In the listing below, the lines starting with the line with "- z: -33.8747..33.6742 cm" and going on through the line with "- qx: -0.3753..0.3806" are to be reproduced exactly, and only those.

───── GIVEN DATA

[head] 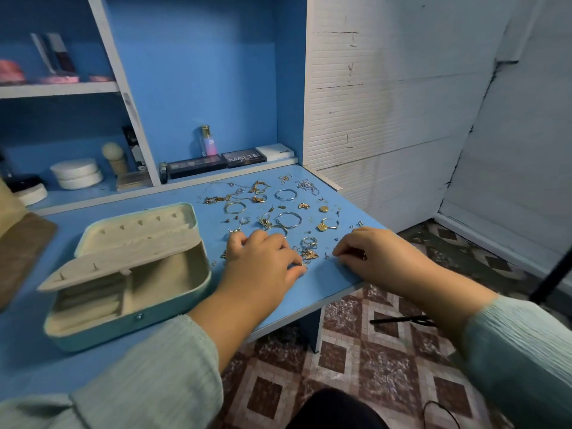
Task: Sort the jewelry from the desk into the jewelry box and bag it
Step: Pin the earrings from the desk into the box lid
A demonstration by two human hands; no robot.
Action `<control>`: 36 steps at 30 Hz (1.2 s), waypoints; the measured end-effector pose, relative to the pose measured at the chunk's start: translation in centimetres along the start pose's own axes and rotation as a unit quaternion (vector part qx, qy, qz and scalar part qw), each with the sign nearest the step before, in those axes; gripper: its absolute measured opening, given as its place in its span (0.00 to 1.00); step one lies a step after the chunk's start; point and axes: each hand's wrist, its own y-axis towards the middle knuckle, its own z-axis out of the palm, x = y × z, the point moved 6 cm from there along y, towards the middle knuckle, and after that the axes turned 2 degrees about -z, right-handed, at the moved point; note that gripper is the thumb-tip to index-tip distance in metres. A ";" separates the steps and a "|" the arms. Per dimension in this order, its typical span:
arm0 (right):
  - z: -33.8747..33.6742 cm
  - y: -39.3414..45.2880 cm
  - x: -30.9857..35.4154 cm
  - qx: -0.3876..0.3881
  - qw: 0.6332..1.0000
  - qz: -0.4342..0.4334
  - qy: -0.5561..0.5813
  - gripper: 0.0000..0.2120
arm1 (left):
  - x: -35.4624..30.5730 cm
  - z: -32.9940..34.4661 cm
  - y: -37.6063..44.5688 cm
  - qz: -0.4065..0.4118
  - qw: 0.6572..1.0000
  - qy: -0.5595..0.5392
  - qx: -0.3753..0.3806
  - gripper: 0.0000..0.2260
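A person in pale green ribbed sleeves is leaning over a blue desk [173, 212] with both hands down among scattered jewelry [272, 205]. The left hand [263, 264] is lying palm-down on the desktop, its fingers curled and bunched over small gold pieces, the fingertips touching a gold charm [310, 254] near the desk's front edge; whether it is actually pinching anything, I cannot tell. The right hand [377, 255] is resting just beside it to the right, fingers curled under toward the desktop over tiny bits, and its grip is likewise hidden, though a ring is showing on one finger. The jewelry is spreading across the right half of the desk, from the back ledge forward to the hands: thin bangles [286, 195], hoops, gold pendants and a tangled silver chain [306, 185] near the far right corner. The jewelry box [130, 274] is sitting open on the left part of the desk, well apart from most pieces, its long axis running from near-left to far-right, its lid [139, 227] lying back toward the shelves and an inner flap [120, 263] tilted up over the compartments. Behind, on the ledge, are standing a small perfume bottle [208, 140] and flat makeup palettes [216, 161]; white round containers [75, 173] and a brush are sitting in the left cubby.
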 end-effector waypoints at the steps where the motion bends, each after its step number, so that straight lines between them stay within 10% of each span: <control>1: -0.2 0.0 -0.3 -0.008 1.000 0.014 0.008 0.09 | 0.3 0.4 -0.2 0.000 1.000 0.006 -0.006 0.12; 36: 1.8 3.8 0.0 0.051 0.988 0.129 -0.073 0.08 | 1.7 0.8 -0.7 -0.107 0.993 -0.057 -0.008 0.10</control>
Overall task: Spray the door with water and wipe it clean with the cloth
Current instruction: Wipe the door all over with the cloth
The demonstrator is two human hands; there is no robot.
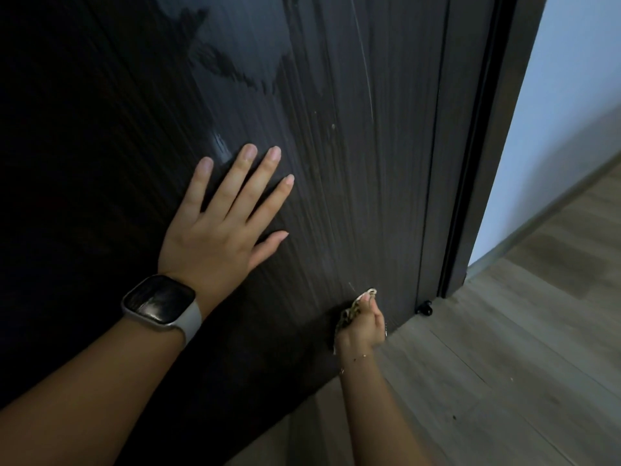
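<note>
A dark wood-grain door [353, 146] fills most of the view, with wet patches and streaks near its top and middle. My left hand [221, 223] lies flat on the door, fingers straight and spread, a watch on the wrist. Down near the door's bottom edge, my right hand [363, 326] grips a bunched, patterned cloth [351, 312] and holds it against the door. Most of the cloth is hidden inside the hand. No spray bottle is in view.
The dark door frame [470, 163] runs along the right of the door, with a small black door stop [425, 307] at its foot. Grey wood-look floor [504, 364] and a pale wall [554, 129] lie to the right.
</note>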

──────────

**ANSWER SPACE**
  - z: -33.8747..33.6742 cm
  - y: -39.3414..45.2880 cm
  - x: -30.9857..35.4154 cm
  - qx: -0.3876..0.3881
  - qw: 0.6332..1.0000
  - qz: -0.4342..0.4334
  - qy: -0.5561..0.5813
  - gripper: 0.0000..0.2120
arm1 (left):
  - x: -35.4624..30.5730 cm
  - z: -32.9940..34.4661 cm
  - y: -37.6063..44.5688 cm
  - qz: -0.4065..0.4118
  - qw: 0.6572..1.0000
  - qy: -0.5595..0.5392
  - qx: -0.3753..0.3806

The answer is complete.